The theme of this episode is the importance of church attendance and, not surprisingly, Jack Davis is back. Jack already has a history of trying to skip church cleanup day and now he’s at it again. When Whit hears about Jack’s absence from church, he doesn’t need to directly confront him right away. He lets Jack figure it out for himself. And luckily for them, Whit has already written a play which is perfect for Jack’s situation. But that’s not too big of a coincidence. It’s likely that Jack’s recent lack of church attendance is part of a larger movement of people who are also skipping out on church. So the church responded by telling Whit to write this play. Of course, it would only be helpful to those who actually attend the performance, and that requires going to church. Here’s where it gets interesting. Jack, who just happens to love plays, just happens to be visiting Whit’s End during a play rehearsal and the main actor just happens to be sick, causing Jack to fill his role for the rehearsal. That’s a little more than a coincidence, I think.
The BODY has a noble purpose: to help others. That’s a very simplified version of what the church does, but it works for Mr. Whittaker’s short play. When the BODY meets together, Whit’s humor shines through. This story isn’t as heavily drenched in jokes like the episode Gifts for Madge and Guy, but it does have its moments. During the roll call, we hear everyone’s clever names. The interaction between Doris Lipman and Brian Headly was especially good. It felt like a fun and creative scene.
Jack, who plays a foot, leaves the BODY to join a group of feet, who happen to be pretty funny as well. When Jack says something, the group of feet always responds with a chorus of agreements. Even when Jack says he was dumb for leaving the body, the feet eagerly agree that he is dumb, clearly not understanding what they’re saying. The feet aren’t very smart without the rest of the body parts. Having them go right up to a homeless person and ask him if he knows anyone who needs help was a brilliant way to demonstrate this. They are quite enthusiastic, and also quite useless. The feet in this episode remind me of the Dufflepuds from C.S. Lewis’ novel The Voyage of the Dawn Treader. Those creatures were always very loyal to their leader, and were constantly agreeing with him. They were also very stupid and foolish. And, interestingly, they each had one and only very large foot with which they hopped around.

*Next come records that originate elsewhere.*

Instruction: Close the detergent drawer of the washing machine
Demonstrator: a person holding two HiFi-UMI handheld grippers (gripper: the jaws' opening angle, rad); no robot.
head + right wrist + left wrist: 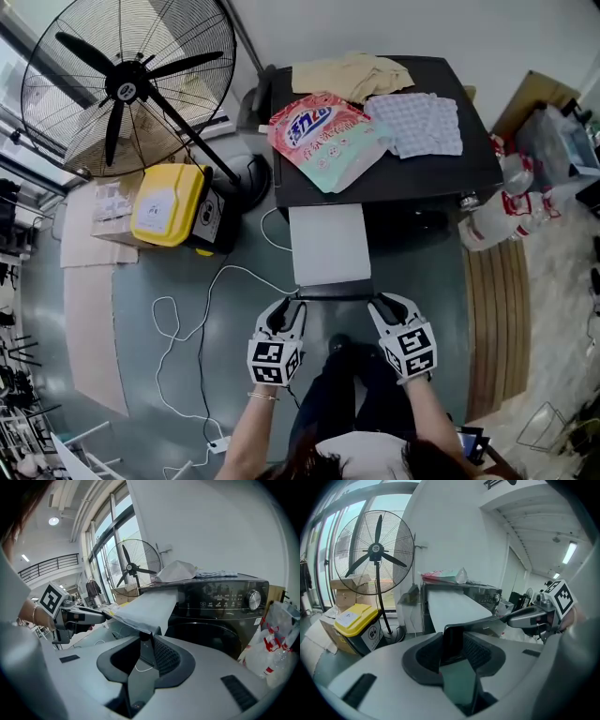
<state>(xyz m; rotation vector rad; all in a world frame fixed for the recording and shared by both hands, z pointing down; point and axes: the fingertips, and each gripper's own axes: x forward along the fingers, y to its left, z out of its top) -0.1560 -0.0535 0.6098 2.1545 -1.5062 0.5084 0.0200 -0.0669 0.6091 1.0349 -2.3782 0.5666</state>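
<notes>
The detergent drawer [328, 244] stands pulled well out of the washing machine [469, 169] towards me. Only its flat pale top and dark front edge [333, 292] show, so I cannot tell what it holds.

My left tool [289, 307] is at the left corner of that front edge. In the left gripper view the dark edge stands upright between the jaws, which are fairly wide, and the ribbed pad [476, 651] lies against it with no gap I can see on either side.

My right tool [386, 305] is at the right corner. Its jaws are a little narrower, with the thin edge clamped between them and its ribbed pad [166, 656] touching it.

A pink and green detergent bag [323, 136] lies flat on top of the machine, bulging with its contents. Behind it is a crumpled beige cloth [352, 75], and a checked cloth [417, 122] lies just beside it.

Left of the machine, on the floor, a bin with a closed yellow lid [169, 204] sits on a cardboard box [108, 211], near the foot of a large standing fan [127, 89]. A white cable [187, 319] loops across the floor.

To the right of the machine lie clear plastic bags [506, 211] with red print. I cannot make out what is in them.
</notes>
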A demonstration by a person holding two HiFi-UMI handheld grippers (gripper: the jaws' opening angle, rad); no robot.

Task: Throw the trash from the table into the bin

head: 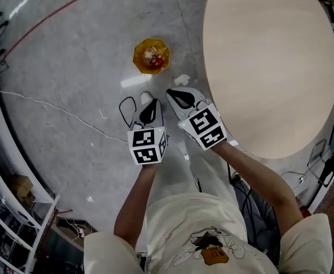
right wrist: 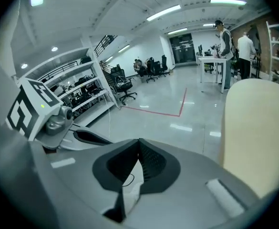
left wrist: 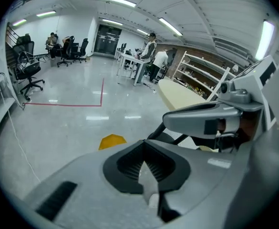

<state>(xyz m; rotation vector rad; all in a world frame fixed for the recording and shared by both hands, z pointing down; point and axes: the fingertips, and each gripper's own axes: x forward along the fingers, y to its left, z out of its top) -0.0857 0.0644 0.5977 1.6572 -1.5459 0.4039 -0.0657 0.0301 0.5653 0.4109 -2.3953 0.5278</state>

This is another one of Whit’s stories with a sad ending. Like The Tangled Web, the consequences of bad decisions are not easily mended. Sometimes it’s more effective to get a message across to an audience if the story ends badly like a cautionary tale, and this is one of those times where that works well. A church is supposed to help people, including those within and those outside, and if it fractures it can be very difficult to come together again. Because of this reality, I thought the episode’s ending was appropriate. Overall, it was definitely a solid story. It gets 4 out of 5 stars.